The writer thread writes the strings it receives over rx, and puts back a token into the bucket, so any waiting generator threads are unblocked. When generation is finished, a POISON_PILL value is sent, signaling it to stop.

Now, onto the main loop in generate_data:

let mut remaining = size_bytes;
while remaining > 0 {
    let len = min(remaining, mem_per_core);
    remaining -= len;
    let tx = tx.clone();
    b.take();
    set.spawn_blocking(move || generate(tx, len));
}

Here, a new generator task is spawned for every chunk of string that must be generated, until there are no more remaining bytes. The string will be at most mem_per_core long. A token is taken from the bucket b, to prevent the program from going over the max_mem. generate is called, which generates a random string and sends it over tx so that the writer thread writes it to the file.

while let Some(res) = set.join_next().await {
    let _ = res??;
}
tx.send(String::from(POISON_PILL))
    .map_err(|e| io::Error::new(ErrorKind::Other, e))?;

writer_handle.await?

Finally, we join all the generator tasks, send the POISON_PILL message to the writer, and join it.

The moment of truth

According to the write rate output by fio (5736MiB/s), just writing 100GiB file should take around ~17.9 seconds. We should expect some overhead from the random string generation, though.

I created a small CLI with the clap crate to make it easier to generate the file. Wrapping the call with time gives us:

time ./target/release/ext-sort gen --file data.txt --size 107374182400
./target/release/ext-sort gen --file data.txt --size 107374182400  176.07s user 21.10s system 924% cpu 21.323 total

That’s just over 3 seconds more than fio, which is a little bit of overhead. If you see any chances for reducing it, please let me know over at Twitter or Bluesky !

On the memory side, I set the default value for max_mem to be 2GiB. Let’s see if this holds.

I used htop to get a snapshot of the CPU and memory before and during (I should just do this all on Linux already, with free and heaptrack).

Resource usage, before

5.67GiB - only Terminal (and 1000 other MacOS processes) running.

Resource usage, during

7.40GiB! A little bit under 2GiB over the baseline on average. And look at all those busy CPU cores. Looks like it’s working as intended - although the write speed looks like it could be better. I’ll try to figure it out later.

The real friends were the walls we crashed into along the way

Soundtrack: Turnstile - Endless
When I hit a wall I gotta BREAK. IN.

Before we say goodbye, here are some things I ran into, which could be useful for you too.

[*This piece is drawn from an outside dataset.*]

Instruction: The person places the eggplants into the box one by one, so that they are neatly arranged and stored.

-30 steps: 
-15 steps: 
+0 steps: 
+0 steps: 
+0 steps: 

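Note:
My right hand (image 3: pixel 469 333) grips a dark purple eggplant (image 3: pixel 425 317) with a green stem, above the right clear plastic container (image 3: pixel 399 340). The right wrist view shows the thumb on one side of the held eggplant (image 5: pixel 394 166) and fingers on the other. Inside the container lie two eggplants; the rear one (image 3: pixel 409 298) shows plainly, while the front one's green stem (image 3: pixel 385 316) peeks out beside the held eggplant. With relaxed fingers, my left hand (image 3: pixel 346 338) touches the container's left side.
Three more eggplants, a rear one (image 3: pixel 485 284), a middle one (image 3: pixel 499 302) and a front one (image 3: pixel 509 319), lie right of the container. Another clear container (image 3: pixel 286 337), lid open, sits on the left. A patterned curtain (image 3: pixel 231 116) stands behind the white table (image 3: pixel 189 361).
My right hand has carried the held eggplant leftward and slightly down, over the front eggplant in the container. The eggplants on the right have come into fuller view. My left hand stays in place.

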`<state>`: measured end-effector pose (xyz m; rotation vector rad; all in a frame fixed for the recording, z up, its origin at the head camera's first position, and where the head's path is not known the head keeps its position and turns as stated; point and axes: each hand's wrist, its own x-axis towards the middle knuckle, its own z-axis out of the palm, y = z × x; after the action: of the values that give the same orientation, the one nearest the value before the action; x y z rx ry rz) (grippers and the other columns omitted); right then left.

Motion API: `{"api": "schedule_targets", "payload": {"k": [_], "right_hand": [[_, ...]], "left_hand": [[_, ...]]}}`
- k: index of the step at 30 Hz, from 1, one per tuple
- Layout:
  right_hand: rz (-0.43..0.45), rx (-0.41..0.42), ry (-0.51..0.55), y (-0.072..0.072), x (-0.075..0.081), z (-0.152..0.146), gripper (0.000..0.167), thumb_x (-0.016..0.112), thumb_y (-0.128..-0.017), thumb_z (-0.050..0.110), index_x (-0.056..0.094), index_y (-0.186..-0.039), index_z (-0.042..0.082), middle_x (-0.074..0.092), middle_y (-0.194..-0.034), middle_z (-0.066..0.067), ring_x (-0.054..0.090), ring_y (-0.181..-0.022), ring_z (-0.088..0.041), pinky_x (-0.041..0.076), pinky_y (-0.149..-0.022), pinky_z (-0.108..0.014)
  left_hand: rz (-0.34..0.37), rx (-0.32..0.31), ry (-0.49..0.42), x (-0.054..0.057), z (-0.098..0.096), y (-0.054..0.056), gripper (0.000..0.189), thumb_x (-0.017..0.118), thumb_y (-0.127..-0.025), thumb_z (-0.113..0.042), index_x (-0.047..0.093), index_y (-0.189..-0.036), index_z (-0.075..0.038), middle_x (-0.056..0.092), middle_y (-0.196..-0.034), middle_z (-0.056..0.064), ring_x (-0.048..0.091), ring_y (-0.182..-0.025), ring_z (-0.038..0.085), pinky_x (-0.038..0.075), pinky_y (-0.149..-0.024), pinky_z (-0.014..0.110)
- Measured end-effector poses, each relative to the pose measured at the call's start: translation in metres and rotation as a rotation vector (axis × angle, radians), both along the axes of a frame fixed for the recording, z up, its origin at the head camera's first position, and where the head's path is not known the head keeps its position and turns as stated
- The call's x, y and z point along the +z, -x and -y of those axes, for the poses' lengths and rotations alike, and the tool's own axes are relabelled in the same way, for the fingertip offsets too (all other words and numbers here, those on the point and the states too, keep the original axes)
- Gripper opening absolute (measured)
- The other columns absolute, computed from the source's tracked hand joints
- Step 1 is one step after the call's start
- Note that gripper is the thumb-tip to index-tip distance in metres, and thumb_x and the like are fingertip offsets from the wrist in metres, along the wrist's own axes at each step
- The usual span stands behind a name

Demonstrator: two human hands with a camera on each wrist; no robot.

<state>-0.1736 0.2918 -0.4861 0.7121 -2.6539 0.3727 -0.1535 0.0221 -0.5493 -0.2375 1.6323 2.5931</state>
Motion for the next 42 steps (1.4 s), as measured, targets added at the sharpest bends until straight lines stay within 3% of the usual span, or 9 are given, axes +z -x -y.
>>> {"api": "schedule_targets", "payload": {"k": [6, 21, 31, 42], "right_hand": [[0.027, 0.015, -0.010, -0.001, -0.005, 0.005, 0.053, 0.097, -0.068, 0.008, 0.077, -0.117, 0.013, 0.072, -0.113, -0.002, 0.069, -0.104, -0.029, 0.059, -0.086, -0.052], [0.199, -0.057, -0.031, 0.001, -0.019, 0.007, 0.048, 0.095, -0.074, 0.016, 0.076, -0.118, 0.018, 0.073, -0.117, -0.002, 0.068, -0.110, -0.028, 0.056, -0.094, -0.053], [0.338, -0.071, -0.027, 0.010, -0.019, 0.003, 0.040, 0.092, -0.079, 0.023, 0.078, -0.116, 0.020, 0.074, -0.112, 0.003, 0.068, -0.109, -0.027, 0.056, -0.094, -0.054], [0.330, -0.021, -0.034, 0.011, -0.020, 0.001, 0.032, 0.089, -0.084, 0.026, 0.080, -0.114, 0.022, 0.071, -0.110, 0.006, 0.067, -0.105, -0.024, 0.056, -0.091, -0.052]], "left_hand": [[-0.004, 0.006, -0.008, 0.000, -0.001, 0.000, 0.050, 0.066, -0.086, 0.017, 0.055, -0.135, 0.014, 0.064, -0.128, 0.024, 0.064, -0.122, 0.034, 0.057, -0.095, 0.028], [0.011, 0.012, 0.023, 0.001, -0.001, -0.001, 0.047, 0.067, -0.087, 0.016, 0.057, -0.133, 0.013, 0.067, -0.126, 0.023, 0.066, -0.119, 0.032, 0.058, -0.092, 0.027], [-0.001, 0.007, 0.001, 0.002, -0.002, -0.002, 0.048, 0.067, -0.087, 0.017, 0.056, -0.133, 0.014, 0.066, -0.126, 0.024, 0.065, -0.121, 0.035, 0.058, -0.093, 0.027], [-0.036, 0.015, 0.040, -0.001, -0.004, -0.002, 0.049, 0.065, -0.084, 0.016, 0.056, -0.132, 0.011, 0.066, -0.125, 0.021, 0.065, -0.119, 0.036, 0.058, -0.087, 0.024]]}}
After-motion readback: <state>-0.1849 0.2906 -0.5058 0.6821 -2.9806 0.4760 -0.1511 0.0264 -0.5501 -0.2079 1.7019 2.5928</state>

Always use `--profile release`

… before you test performance. cargo build on its own doesn’t apply all possible optimizations, to make compilation faster. The result is abysmal:

cargo build
time ./target/debug/ext-sort gen --file data.txt --size 107374182400
./target/debug/ext-sort gen --file data.txt --size 107374182400  1825.21s user 28.37s system 963% cpu 3:12.48 total

3:12.48! That’s over 9x more than with the release build.

JoinSet::spawn_blocking vs JoinSet::spawn

Using spawn_blocking yields slightly faster (~600ms for 100GiB files) run times than spawn in this case. This caught me off-guard at first, but upon inspection, this probably happens because in generate, SmallRng::from_entropy() issues a system call to getentropy (getrandom in Linux).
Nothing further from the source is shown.